Recorded data:

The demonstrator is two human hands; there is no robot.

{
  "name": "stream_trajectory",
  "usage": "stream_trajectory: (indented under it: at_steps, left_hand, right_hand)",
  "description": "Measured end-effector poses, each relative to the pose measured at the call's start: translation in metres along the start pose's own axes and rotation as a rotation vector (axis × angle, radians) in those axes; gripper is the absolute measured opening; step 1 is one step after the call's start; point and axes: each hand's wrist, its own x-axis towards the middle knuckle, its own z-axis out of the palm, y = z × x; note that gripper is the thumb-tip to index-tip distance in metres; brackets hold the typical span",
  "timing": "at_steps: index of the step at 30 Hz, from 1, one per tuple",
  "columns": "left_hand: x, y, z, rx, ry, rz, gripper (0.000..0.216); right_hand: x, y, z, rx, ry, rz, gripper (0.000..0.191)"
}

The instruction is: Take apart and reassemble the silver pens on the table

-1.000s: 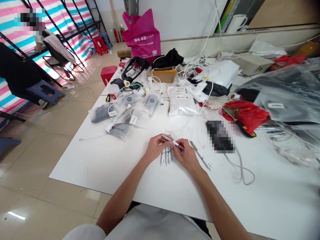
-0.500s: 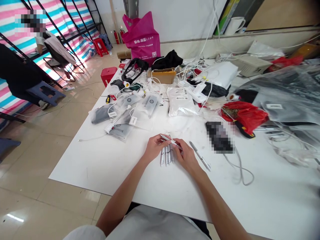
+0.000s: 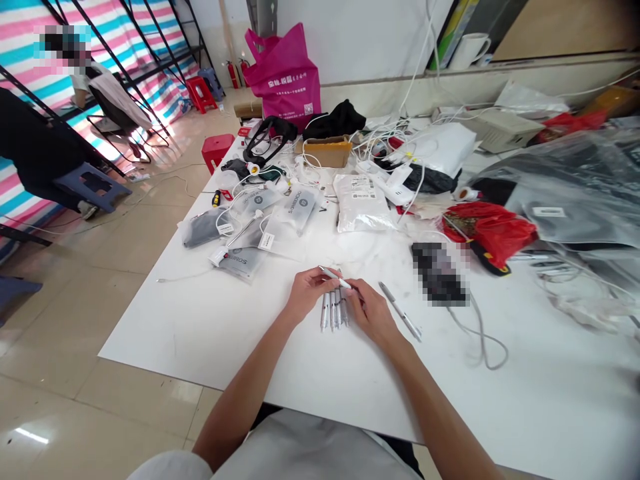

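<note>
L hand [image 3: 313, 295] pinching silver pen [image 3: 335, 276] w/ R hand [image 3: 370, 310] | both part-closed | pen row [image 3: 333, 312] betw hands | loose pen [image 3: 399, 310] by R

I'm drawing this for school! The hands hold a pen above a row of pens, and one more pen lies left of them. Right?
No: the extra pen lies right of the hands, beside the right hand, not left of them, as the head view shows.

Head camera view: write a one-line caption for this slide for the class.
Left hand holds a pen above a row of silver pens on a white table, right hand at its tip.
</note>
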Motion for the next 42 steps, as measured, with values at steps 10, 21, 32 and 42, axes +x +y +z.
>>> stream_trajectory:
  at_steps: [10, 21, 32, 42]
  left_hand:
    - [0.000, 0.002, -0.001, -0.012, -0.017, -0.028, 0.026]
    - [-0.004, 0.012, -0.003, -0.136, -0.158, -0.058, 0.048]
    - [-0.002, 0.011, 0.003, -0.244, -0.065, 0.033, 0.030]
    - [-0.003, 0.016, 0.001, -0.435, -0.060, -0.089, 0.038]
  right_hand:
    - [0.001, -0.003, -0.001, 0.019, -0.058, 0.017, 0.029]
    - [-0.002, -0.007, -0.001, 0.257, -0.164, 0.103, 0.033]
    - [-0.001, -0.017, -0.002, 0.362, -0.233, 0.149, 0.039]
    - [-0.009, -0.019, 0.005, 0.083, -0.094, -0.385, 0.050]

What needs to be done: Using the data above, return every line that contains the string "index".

Result:
  "description": "Measured end-effector poses, each relative to the pose measured at the call's start: translation in metres along the start pose's own axes and rotation as a rotation vector (axis × angle, radians) in those axes; gripper is the absolute measured opening; step 1 is one step after the call's start; point and axes: each hand's wrist, its own x-axis towards the middle knuckle, its own z-axis out of the palm, y = z × x; note that gripper is the thumb-tip to index-tip distance in metres; brackets hold the typical span",
  "timing": "at_steps: index of the step at 30 Hz, from 1, one per tuple",

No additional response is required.